NATHALIE MOUTARDE, REMI CAMBAU |  le 12/03/1999  |  Collectivités localesArchitectureAménagementUrbanismeRéglementation

Le maire de la première ville de France défend une vision modeste de l'aménagement urbain. Des grands projets aux plus petits, il fait passer en priorité la qualité de la vie. Ses objectifs pour que la ville tienne son rang de capitale : retour des entreprises, renforcement des universités et développement du tourisme.

Vous réaffirmez « l'urbanisme à visage humain » comme axe principal de votre politique. Comment vos projets tiennent-ils compte de cet objectif ?

J'ai souhaité donner une impulsion mais aussi une orientation nouvelle à l'urbanisme parisien. Chaque époque a ses préoccupations, ses problèmes, ses priorités. Actuellement, je crois que l'environnement, la lutte contre la pollution, la proximité, le cadre de vie et la qualité de vie doivent être mieux pris en considération.

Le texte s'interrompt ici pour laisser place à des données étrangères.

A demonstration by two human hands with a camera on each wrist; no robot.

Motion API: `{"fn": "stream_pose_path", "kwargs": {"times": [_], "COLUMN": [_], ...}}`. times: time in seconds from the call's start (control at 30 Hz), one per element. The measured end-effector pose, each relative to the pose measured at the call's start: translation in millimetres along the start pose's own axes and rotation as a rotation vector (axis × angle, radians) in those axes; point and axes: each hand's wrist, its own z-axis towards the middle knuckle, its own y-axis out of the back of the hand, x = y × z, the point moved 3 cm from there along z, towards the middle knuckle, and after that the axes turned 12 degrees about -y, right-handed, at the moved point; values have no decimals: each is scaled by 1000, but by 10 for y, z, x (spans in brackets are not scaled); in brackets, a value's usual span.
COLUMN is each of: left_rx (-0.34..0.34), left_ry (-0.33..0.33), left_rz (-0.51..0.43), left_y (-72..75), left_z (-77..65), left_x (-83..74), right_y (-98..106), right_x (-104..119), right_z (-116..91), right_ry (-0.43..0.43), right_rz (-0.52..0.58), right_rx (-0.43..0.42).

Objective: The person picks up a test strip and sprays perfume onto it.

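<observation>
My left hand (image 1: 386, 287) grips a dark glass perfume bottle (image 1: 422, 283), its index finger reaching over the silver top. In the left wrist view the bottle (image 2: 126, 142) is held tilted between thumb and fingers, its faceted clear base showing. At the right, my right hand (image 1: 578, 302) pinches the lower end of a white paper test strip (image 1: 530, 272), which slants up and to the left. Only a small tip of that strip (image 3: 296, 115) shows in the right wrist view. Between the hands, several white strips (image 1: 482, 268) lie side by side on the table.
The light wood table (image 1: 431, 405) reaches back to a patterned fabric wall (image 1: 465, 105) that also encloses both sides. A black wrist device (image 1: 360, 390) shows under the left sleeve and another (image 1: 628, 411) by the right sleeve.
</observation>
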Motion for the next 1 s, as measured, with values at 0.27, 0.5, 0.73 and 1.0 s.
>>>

Les Parisiens l'exigent.

L'urbanisme nouveau donne plus de place à la protection du bâti qu'à la démolition, intègre mieux l'histoire des quartiers et privilégie donc les opérations plus modestes et la réhabilitation.

C'est aussi renforcer le dialogue et la concertation avec les élus et avec les associations.

Quel bilan tirez-vous de cette politique trois ans après son lancement ?

A mon avis, globalement, cette orientation n'est remise en cause par personne. Même si elle coûte un peu plus cher et prend un peu plus de temps, cette méthode permet de débloquer des opérations et les permis sortent sans recours.

Des terrains qui restent immobilisés pendant des années, ça coûte aussi extrêmement cher. Dans le bas Belleville, nous avons appliqué ces principes d'une manière extrêmement forte. Cela a été long mais le plan de réaménagement du quartier a été adopté quasiment à l'unanimité au conseil de Paris.

Les recours sont moins nombreux, mais les permis de construire, parfois difficiles à obtenir...

L'urbanisme nouveau nécessite qu'on se plie à des règles nouvelles. Si ces règles sont respectées, il n'y a pas de raisons pour que les délais d'instruction soient trop longs. Par ailleurs, nous militons pour une prise en compte plus souple de la réglementation.

Parallèlement à cette politique, comment Paris assume-t-elle son rôle de capitale ?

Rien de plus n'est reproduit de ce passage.